Thoughts on an Eight Acre Vermont Farm

He though he wanted something more than ten times as large, but a Vermont farm of eight acres turned out to be the right size.

| September/October 1974

  • 029 vermont farm - 72 dpi
    Owning 100 acres was just a fantasy. An eight acre Vermont farm was plenty enough to live on.

  • 029 vermont farm - 72 dpi

When I first came to this land (Vermont), I thought I needed 100 acres and that I'd like to put a house right in the middle of it. The grim realities of economics, of course, dictated that I would have had to work at the yetch office job I then had for about 20 years in order to amass the capital to buy a chunk of land that size ... to say nothing of paying the taxes on the property or financing the construction of a house.

Now when I wanted that 100 acres, I had no idea what an acre was. I thought that a family vegetable garden needed to cover at least one acre. But I know better now, and I know better on more than just purely economic grounds.

Back when I had my heart set on a hundred acres, I never stopped to ask myself, "A hundred acres of what? What will I do with it?" I have since lived for a time on 100 acres of scrub second growth that was mostly useless. Even getting a kitchen garden out of it was a backbreaker.

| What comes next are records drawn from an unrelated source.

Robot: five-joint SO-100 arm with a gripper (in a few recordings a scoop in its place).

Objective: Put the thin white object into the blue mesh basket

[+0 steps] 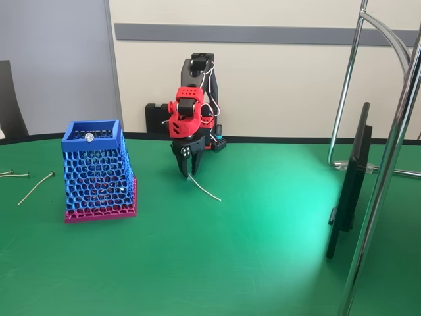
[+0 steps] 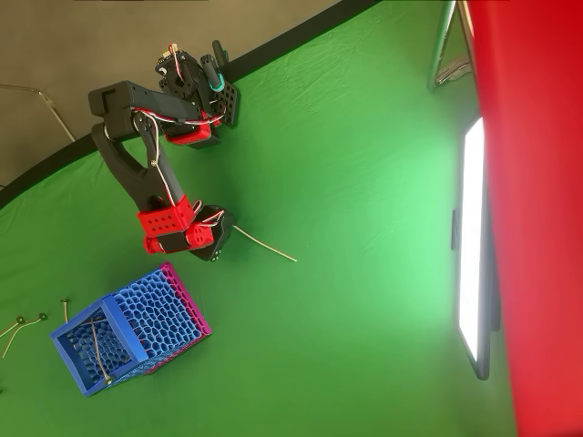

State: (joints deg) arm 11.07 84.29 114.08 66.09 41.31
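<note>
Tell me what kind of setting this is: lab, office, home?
Probably an office or meeting room used as a robot test bench: a green cloth-covered table, plain wall panels, a monitor on the table, metal stand poles. The gripper works near a blue mesh basket.

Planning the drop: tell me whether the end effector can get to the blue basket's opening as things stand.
Probably yes. The end effector stands beside the blue mesh basket, with bare green cloth between them and the square rim unobstructed from above. It looks shut on the thin white stick.

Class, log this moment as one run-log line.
gripper: down at near end of thin white object | object: lying on table | blue mesh basket: apart, left | placed: no
</note>
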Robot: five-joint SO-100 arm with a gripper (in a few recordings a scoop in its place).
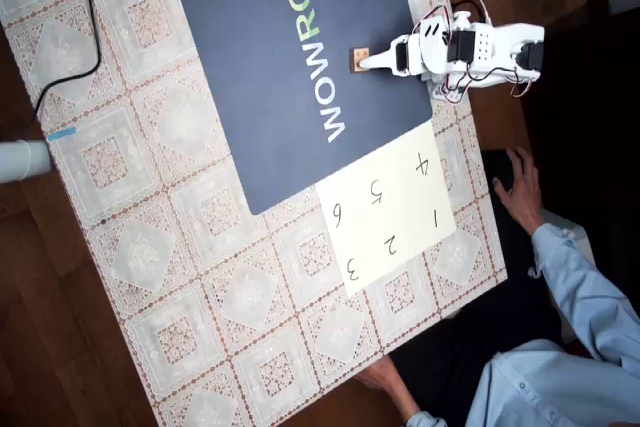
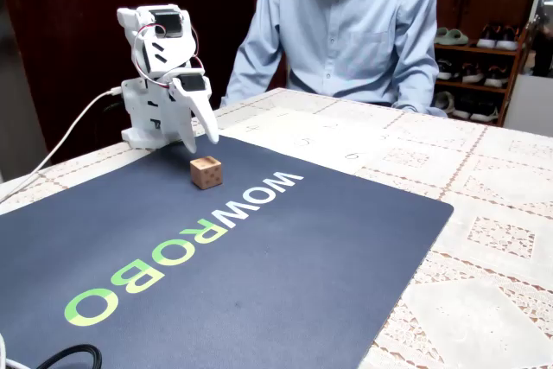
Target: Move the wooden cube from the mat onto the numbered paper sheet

Now I live on eight acres. An eight acre Vermont farm. It is a much more reasonable piece of property for a "homestead" than the 100 acres I once thought I wanted. Eight acres is large enough for an economically viable vegetable farm, or at least so report travelers from the mountainous regions of Europe.

Our property has that ever-important southern exposure and deep loam (at least it's deep by New England standards). It has some scrub pine on it, the result of 20 years of non-use.

Eight acres, we have found, is a controllable amount of land, small enough to keep taxes and mortgage down to a manageable level. And an hour a day with bow saw and axe will take all that scrub pine out by 1975.

Aibreán Ó Gréacháin Pankratz
2/28/2013 10:17:44 PM

hard to be 100% self reliant on a mere 8 acres... we as a family of six (four adults and two children) really do need no less that 40 acres...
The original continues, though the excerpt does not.